6. Acronymic OLIVE systems in machine learning and computing
Beyond exoskeleton control, the acronym recurs across several technical domains.
| System | Expansion | Focus |
|---|---|---|
| OLIVE (Hajal et al., 29 Jun 2026) | Online Latent prediction with Invariant Views and rEconstruction | speech self-supervised learning |
| OLIVE (Ossowski et al., 2024) | Object Level In-context Visual Embeddings | object-level multimodal prompting and retrieval |
| Olive Branch Learning (Fang et al., 2022) | topology-aware federated learning framework | space-air-ground integrated networks |
| OliVe (Guo et al., 2023) | outlier-victim pair quantization | LLM quantization and acceleration |
In speech SSL, OLIVE jointly optimizes view-augmented masked latent prediction and waveform reconstruction under a unified objective.

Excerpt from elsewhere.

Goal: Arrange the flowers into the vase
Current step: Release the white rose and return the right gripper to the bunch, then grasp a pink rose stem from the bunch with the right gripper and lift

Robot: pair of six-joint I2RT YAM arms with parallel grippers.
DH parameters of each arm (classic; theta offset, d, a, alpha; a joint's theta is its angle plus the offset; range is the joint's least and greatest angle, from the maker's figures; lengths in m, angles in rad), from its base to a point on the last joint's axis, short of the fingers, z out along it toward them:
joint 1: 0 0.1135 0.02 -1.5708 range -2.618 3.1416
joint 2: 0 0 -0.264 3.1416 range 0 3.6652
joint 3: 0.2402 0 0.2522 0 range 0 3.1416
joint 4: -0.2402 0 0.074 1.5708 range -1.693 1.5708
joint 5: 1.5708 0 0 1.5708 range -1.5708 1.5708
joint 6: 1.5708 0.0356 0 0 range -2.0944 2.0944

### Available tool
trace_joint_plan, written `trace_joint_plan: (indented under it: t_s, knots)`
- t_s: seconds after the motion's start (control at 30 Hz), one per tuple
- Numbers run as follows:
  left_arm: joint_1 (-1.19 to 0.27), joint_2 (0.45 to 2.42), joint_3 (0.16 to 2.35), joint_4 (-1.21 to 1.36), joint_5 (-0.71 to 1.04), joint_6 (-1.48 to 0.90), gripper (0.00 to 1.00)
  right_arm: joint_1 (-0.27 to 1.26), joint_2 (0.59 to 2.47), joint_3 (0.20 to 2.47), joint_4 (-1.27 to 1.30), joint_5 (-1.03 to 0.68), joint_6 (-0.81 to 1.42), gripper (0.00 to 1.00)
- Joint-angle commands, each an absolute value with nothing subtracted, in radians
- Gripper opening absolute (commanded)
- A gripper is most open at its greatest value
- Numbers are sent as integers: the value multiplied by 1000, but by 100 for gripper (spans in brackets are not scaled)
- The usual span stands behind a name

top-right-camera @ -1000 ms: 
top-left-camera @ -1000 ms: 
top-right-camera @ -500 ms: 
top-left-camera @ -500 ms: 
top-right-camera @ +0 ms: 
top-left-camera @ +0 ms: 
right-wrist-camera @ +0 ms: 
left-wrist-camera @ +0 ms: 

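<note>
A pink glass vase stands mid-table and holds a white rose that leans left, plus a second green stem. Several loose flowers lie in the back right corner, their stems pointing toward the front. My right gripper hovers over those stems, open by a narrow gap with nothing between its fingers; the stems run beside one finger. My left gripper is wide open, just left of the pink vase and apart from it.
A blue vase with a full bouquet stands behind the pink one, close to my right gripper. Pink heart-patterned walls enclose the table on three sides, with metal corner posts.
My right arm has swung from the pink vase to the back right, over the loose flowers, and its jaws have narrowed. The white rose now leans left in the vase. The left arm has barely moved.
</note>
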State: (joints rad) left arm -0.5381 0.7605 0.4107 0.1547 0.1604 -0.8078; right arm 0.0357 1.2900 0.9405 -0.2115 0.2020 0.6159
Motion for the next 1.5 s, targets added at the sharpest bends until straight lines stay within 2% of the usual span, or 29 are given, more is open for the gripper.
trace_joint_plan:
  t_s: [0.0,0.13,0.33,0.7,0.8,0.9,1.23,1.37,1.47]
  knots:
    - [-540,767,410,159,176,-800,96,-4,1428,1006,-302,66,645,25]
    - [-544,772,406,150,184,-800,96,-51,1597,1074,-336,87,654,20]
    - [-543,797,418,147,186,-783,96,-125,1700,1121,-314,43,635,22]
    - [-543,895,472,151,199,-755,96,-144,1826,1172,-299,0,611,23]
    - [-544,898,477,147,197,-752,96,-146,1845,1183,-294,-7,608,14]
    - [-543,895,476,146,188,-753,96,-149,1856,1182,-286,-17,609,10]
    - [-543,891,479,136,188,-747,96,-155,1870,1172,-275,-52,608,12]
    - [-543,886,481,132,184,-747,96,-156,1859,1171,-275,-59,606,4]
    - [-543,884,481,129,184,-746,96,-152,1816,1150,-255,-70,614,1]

Reconstruction constrains early encoder features to retain signal-level information, while masked latent prediction shapes later contextual representations toward invariance; the reported result is improved performance on generation and speaker tasks, competitive performance on recognition and semantic tasks, and improved waveform reconstruction (Hajal et al., 29 Jun 2026). In multimodal reasoning, "OLIVE: Object Level In-Context Visual Embeddings" replaces long patch-token sequences with object-level vectors inserted into an LLM via an [obj] token and couples this with region-level retrieval, yielding competitive referring object classification and captioning together with zero-shot generalization and robustness to visually challenging contexts (Ossowski et al., 2024).
Networked learning and hardware acceleration reuse the same lexical marker for unrelated purposes. Olive Branch Learning organizes federated learning across ground, air, and space layers in a space–air–ground integrated network, and introduces the Communication and Non-IID-aware Air node-Satellite Assignment (CNASA) algorithm; the authors analyze convergence and conclude that CNASA contributes to fast convergence of the global model (Fang et al., 2022). OliVe, by contrast, is an algorithm/architecture co-design for Transformer quantization that uses outlier-victim pair (OVP) quantization, preserving outliers locally while sacrificing adjacent normal values; its accelerator surpasses GOBO by 4.5× speedup and 4.0× energy reduction with superior model accuracy (Guo et al., 2023). Taken together, these uses suggest that "OLIVE" has become a stable naming pattern for systems that emphasize compact adaptation, localized representation, or hardware-efficient encoding, even when their application domains are entirely disjoint.